In these scenes, Benzie manages to suggest among others
of Shakespeare's plays, his A Midsummer Night's Dream, particularly
in the forest scene in which drugs are administered, costumes are
donned, relationships become totally confused and music plays a major
role in ensuring the characters rapidly drop their inhibitions and
do things they ordinarily would not.
Tristan provides a nice comedic counterpoint to the
increasingly complex and tense relationships developing between the
other characters. Benzie quite legitimately has Tristan ask at strategic
moments for the meaning of various sub-cultural terms leading to his
increasing bemusement, and enjoyment Also at strategic moments, Benzie
has Tristan appear to other characters because they feel the pain
of love. (I must admit I had to keep forcing Liza Minnelli's 1980
pop song "Love Pains" from my mind whenever Tristan mentioned
them!) Like a Shakespeare comedy, too, this play ended with a satisfying
resolution in which each of the characters had found a better understanding
of themselves and the other characters, and were already moving into
new relationships with each other.
Altogether, I found Benzie's play more enjoyable, better
constructed as a comedy, and more thought-provoking than McNally's
about the relationship between Wagner's music and the kind of saturnalia
which Mardi Gras (in both its Catholic sense and its local Sydney
sense) represents. Sydney Mardi Gras certainly provides the environment
in which people can achieve a form of ecstasy (Greek - ek stasis -
standing outside of oneself) which is heightened by the party music.

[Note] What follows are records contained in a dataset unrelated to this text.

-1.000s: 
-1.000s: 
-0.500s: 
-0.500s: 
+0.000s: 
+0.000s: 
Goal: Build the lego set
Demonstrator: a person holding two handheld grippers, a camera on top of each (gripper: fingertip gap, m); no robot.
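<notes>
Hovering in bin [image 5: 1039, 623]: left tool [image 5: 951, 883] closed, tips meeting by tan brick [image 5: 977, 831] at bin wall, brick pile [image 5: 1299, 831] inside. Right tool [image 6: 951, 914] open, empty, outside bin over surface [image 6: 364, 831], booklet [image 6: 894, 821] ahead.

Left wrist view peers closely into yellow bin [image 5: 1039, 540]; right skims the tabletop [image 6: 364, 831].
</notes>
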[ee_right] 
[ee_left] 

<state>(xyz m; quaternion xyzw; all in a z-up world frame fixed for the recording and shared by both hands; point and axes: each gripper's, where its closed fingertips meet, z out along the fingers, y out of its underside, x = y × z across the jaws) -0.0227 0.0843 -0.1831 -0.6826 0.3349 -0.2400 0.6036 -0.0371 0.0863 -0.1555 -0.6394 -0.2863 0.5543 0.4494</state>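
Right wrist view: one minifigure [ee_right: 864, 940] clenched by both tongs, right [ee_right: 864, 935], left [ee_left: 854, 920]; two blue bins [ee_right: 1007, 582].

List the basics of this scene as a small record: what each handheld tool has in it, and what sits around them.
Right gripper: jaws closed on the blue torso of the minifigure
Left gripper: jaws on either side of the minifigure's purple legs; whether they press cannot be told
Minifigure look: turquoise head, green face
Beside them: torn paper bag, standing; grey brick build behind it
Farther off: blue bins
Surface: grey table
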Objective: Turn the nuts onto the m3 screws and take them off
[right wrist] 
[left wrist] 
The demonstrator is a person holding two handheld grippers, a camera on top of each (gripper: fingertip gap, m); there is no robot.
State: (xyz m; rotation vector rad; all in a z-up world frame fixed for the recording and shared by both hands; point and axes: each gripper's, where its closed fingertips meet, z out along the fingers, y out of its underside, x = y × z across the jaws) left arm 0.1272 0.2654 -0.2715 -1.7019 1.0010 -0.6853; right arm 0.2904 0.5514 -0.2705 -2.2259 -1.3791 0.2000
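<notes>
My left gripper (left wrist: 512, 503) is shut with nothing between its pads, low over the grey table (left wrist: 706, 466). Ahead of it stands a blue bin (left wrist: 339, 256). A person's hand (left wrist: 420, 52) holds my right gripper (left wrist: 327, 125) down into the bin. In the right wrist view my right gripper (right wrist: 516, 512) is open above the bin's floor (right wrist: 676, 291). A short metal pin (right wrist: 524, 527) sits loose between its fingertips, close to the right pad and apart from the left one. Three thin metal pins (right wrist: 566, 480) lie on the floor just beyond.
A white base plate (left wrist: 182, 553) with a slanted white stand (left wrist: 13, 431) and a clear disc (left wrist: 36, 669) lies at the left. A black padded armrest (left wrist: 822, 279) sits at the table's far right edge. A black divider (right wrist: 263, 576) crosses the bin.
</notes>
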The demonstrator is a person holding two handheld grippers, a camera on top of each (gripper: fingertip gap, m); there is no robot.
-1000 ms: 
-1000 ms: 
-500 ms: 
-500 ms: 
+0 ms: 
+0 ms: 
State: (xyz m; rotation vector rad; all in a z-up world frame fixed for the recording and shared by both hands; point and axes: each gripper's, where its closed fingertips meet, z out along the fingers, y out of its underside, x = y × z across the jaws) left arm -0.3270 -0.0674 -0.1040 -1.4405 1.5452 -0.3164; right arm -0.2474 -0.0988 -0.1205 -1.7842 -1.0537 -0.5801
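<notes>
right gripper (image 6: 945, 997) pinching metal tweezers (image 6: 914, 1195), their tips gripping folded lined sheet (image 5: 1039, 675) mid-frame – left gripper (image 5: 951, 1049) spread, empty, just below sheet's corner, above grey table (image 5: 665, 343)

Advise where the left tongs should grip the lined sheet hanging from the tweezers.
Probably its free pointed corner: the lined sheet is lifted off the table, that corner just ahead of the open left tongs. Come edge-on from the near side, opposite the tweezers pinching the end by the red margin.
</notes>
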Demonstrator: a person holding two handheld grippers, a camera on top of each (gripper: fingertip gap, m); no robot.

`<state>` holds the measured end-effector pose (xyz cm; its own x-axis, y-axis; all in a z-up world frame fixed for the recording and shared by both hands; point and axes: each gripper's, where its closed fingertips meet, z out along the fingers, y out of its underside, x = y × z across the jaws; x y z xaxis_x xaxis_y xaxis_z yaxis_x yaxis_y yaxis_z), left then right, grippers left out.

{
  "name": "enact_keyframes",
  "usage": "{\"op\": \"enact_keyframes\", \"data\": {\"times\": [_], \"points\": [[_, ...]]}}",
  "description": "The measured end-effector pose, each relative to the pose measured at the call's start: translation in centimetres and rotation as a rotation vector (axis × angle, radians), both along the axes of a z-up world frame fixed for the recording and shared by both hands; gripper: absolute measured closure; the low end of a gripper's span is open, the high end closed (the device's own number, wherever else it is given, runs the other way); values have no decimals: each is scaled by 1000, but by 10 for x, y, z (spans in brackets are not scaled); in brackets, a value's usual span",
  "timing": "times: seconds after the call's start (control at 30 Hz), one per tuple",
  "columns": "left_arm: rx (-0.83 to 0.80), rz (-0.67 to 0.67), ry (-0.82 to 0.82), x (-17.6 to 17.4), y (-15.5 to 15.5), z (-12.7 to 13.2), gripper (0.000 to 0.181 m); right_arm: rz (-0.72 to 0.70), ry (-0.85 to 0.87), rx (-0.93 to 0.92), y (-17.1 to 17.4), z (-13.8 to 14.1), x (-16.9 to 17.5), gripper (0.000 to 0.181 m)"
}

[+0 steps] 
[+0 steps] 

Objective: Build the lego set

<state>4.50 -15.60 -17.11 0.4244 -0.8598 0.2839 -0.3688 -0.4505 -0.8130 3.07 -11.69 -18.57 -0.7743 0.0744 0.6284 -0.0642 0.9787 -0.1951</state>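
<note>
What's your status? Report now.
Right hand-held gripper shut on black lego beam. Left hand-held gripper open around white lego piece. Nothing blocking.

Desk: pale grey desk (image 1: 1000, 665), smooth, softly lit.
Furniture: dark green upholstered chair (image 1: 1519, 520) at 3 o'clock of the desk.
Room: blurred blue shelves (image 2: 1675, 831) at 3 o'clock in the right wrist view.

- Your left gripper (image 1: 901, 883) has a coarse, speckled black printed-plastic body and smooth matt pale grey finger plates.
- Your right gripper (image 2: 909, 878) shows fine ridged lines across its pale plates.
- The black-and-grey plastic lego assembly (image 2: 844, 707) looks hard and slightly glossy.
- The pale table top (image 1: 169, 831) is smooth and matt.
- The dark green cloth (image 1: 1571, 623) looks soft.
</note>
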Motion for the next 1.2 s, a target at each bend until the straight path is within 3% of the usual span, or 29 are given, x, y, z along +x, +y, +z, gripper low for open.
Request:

The performers were all working at a high standard.
Eadie's two performances amounted to a tour de force. Ronald Falk
seemed to hugely enjoy his three roles (the third as a retired drag
queen moonlighting as everyone's favourite uncle) and the pleasure
came across in his performances. Tamblyn Lord made the most of his
debut as the young drag queen, Tina Turnover, who is also 30 years
younger than his lover and worried about their future together.